Comme l’avait déjà mentionné Letourneur (1992), on observe des abondances plus élevées sur les récifs coralliens en été. La biomasse n’évoluant pas, ces variations d’abondance sont le fait de poissons de petite taille en liaison avec le recrutement larvaire plus élevé en été qu’en hiver

Un des faits les plus marquants de cette analyse est la proportion très élevée sur les récifs

artificiels comparativement à la zone corallienne des espèces d’intérêt commercial, tant en nombre d’individus (plus de 85%) qu’en biomasse (plus de 75%), alors que les espèces

pélagiques, principales cibles de ces dispositifs, ne sont pas prises en compte. Les plus fortes abondances sont observées pour Gnathodentex aurolineatus, Lutjanus kasmira, Lutjanus notatus,

Lutjanus bengalensis, Mulloidichthys vanicolensis, Mulloidichthys flavolineatus et Priacanthus hamrur.

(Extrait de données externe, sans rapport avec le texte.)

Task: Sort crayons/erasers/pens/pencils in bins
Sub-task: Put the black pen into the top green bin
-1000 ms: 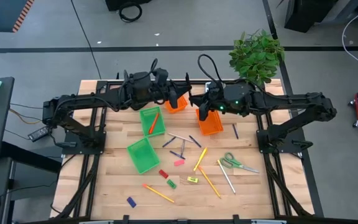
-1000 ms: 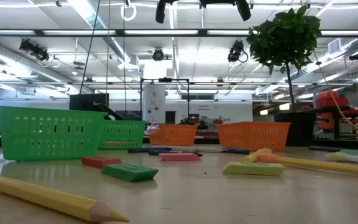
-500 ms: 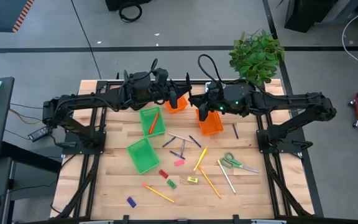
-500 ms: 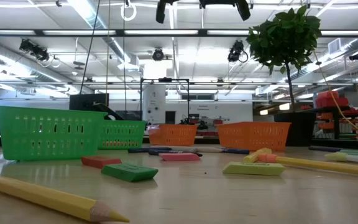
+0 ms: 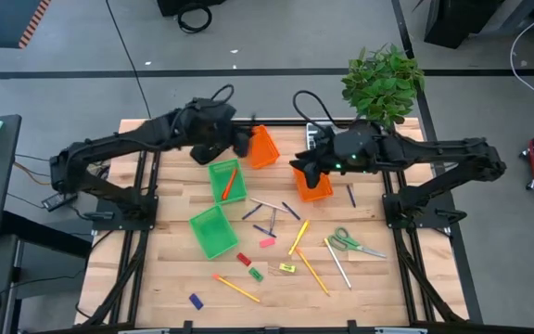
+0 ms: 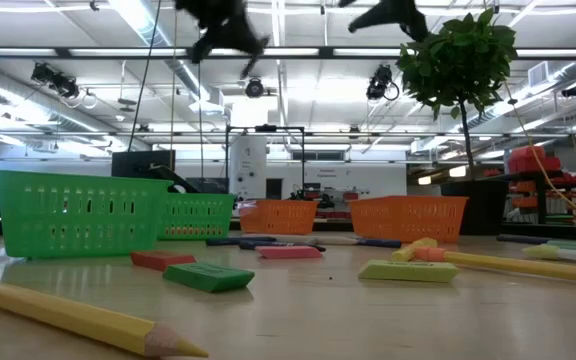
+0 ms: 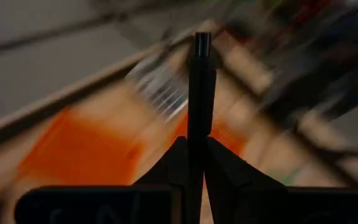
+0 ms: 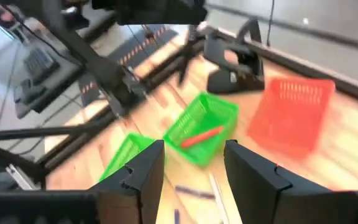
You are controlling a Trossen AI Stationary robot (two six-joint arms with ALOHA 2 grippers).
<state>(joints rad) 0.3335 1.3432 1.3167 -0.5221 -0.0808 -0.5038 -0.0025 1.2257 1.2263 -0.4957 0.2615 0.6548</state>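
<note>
Pen clamped in left pincer, above far orange bin; drop step pending. Right pincer wide, empty; next needs another pick.

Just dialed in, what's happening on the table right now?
The left hand is shut on a dark pen, up near the far orange bin. The right hand is open and empty over the other orange bin. Most pencils and erasers lie loose on the table.
</note>
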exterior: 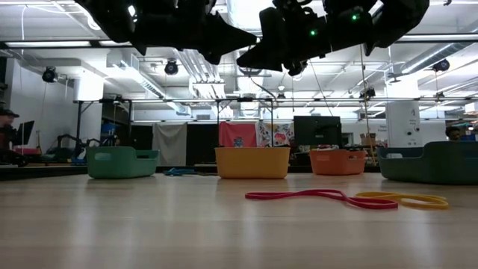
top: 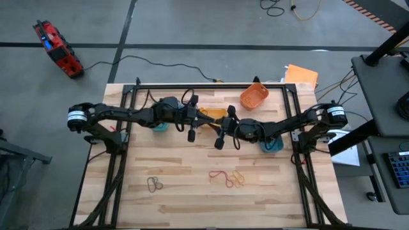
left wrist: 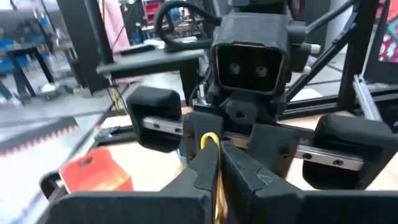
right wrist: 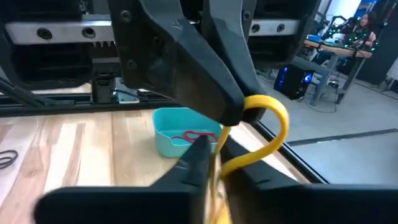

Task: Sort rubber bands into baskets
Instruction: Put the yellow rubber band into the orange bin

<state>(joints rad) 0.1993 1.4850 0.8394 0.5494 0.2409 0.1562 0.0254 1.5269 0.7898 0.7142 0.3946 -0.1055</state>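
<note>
My left gripper [top: 202, 130] and my right gripper [top: 209, 133] meet fingertip to fingertip above the table's middle. Both are shut on one yellow rubber band [right wrist: 278, 122]. On the table lie a red band [top: 220, 176], yellow bands [top: 238, 179] and dark bands [top: 154, 185]. The yellow basket [top: 214, 115] stands behind the grippers and the orange basket [top: 254, 96] at the far right. The teal-green basket [right wrist: 166, 142], under my left arm, holds red bands. The blue basket [top: 272, 146] is under my right arm. My left gripper pinches the yellow band's one end [right wrist: 244, 107] between its two fingertips [right wrist: 221, 102], level, from the table's left. The band is lifted clear of the table. My right gripper pinches the band's other end [right wrist: 219, 177] between its fingers, level, from the table's right. The loop bulges out sideways [right wrist: 283, 127] between the two grippers.
Black frame rails [top: 192, 87] run along the table's far edge and sides. An orange sheet [top: 301, 75] lies off the far right corner. Bare wood lies between the loose bands and the near edge [top: 204, 211].
</note>
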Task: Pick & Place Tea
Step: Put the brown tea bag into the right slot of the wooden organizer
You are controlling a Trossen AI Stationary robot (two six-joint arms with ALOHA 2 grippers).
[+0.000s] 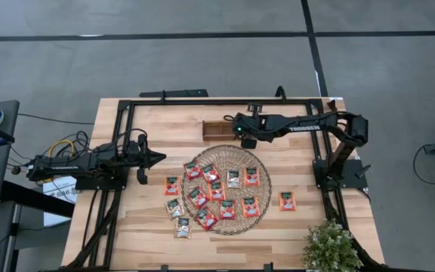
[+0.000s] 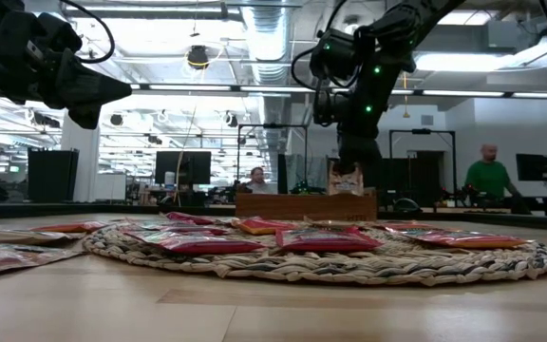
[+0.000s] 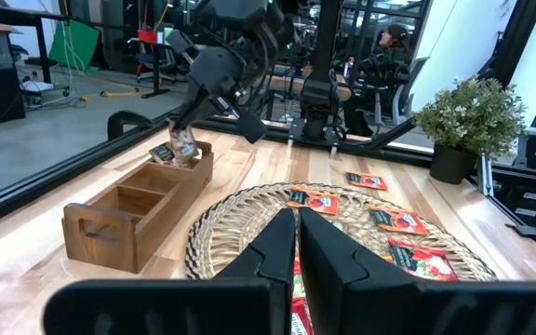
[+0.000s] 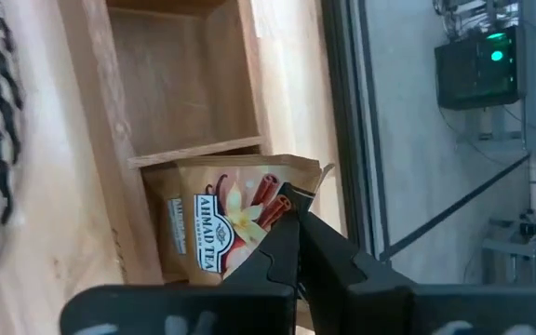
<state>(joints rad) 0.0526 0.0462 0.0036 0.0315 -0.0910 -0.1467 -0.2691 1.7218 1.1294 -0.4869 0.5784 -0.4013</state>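
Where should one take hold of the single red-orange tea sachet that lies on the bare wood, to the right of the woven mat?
Come straight down from above and pinch across two opposite edges of the red-orange sachet. It lies flat on the table, apart from the woven mat, so probably no side offers room to get beneath it.

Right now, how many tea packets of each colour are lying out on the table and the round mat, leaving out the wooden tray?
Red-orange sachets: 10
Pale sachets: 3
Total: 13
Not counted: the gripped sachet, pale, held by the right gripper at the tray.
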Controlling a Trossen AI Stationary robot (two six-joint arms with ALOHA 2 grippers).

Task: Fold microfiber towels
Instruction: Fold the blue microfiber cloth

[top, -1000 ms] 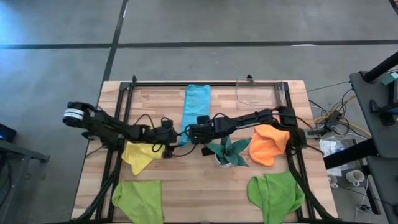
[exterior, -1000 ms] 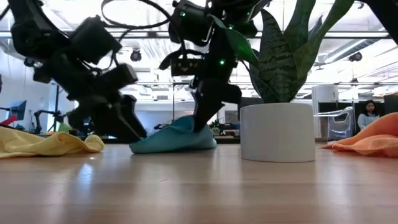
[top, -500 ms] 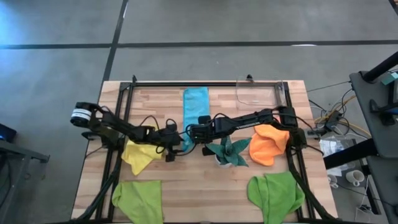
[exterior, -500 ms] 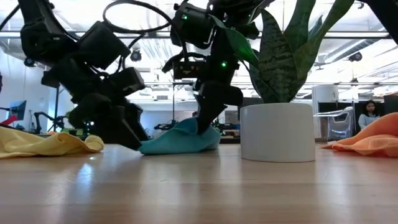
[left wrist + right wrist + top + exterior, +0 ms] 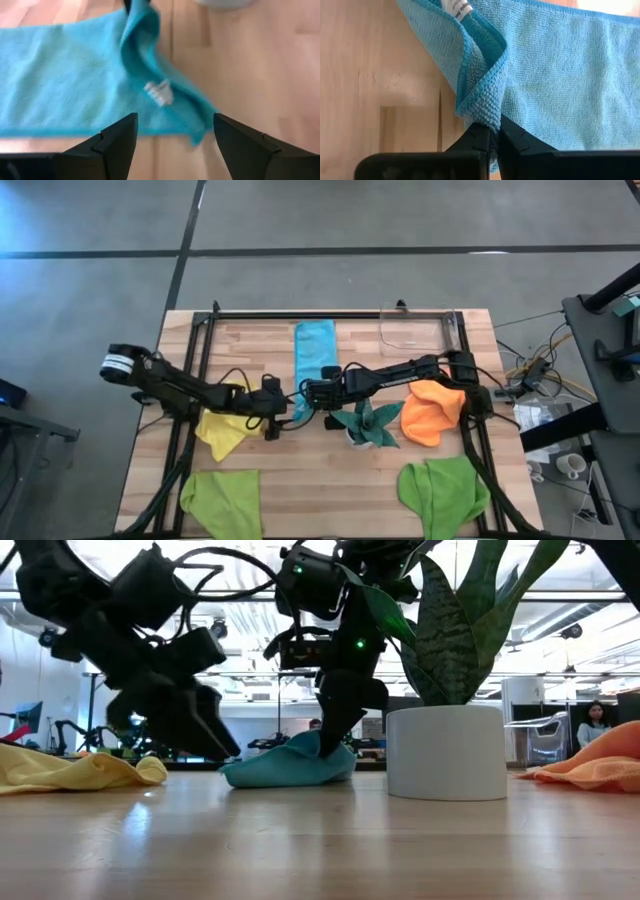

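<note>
One light blue towel point(image 5: 314, 352) lies long and flat, near corner bunched w/ white tag showing. Right gripper point(image 5: 492, 136) pinches that fold; left gripper point(image 5: 172, 131) spread wide, just beside it.

Bright, even light, backlit low view

No legible text, brand, number or sign appeared in any view. The light blue towel point(image 5: 75, 80) carried a small white tag point(image 5: 159, 92), but its printing was too small to read.
</note>
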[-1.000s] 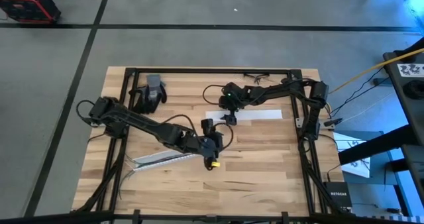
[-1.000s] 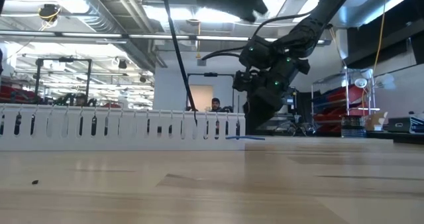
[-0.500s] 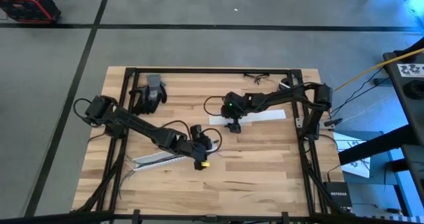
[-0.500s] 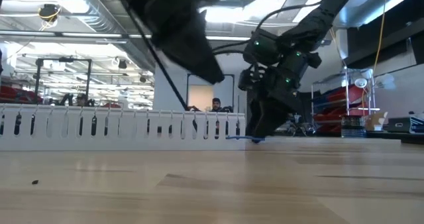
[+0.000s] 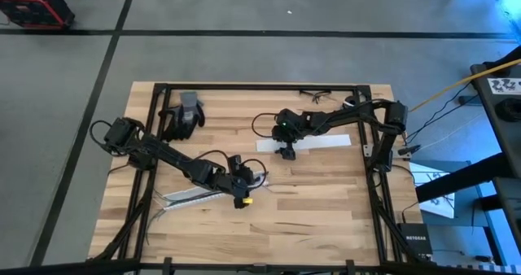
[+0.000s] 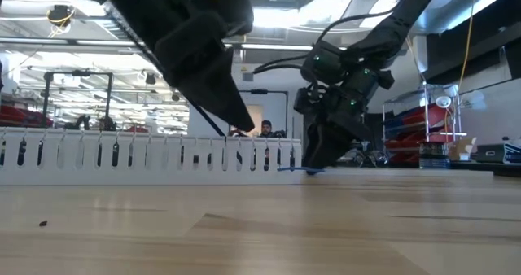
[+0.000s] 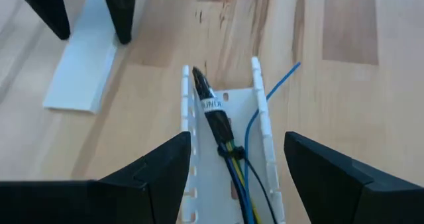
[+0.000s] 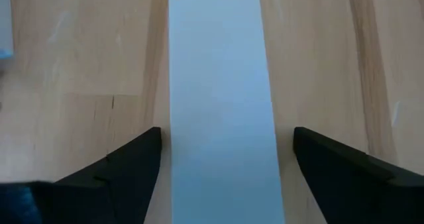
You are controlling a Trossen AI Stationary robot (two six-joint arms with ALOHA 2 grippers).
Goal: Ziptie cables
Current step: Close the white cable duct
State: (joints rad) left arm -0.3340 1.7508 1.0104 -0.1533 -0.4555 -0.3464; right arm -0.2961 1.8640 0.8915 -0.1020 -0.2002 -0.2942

Ces espèces se retrouvent aussi sur la Tonne, mais à des stades sub-adultes ou adultes alors que sur les récifs artificiels, les stades juvéniles dominent en abondance. Il est possible

que l’architecture ait un rôle dans cette répartition des classes de taille entre les différents types de récifs artificiels. Les microhabitats délimités par les bidons et les lanières des structures artificielles de la Baie de St Paul correspondraient plus aux exigences de protection des poissons juvéniles qu’une structure de faible complexité architecturale avec peu de microhabitats comme c’est la cas sur la Tonne. Cependant, l’architecture ne serait pas le seul facteur responsable de cette différence de structure de taille entre les récifs artificiels et la Tonne. Deux autres paramètres pourraient également rentrer en ligne de compte, la durée depuis l’immersion et la profondeur :

La grande taille des individus observés sur la Tonne pourrait provenir simplement d’individus plus âgés, la Tonne ayant été immergée depuis plus de 10 ans. Inversement, les individus observés sur les récifs artificiels pourraient être issus d’une installation à l’état post-larvaire et dans ce cas, ont un âge maximal de 1 an au moment du suivi.

La Tonne est immergée à une profondeur supérieure à celle des récifs artificiels. Certaines espèces de poissons coralliens se répartissent suivant un gradient de profondeur, les juvéniles recrutant dans des zones peu profondes et migrant ensuite vers des zones plus profondes (Galzin, 1985; Chabanet & Letourneur, 1995 ; Cocheret de la Morinière et al., 2002).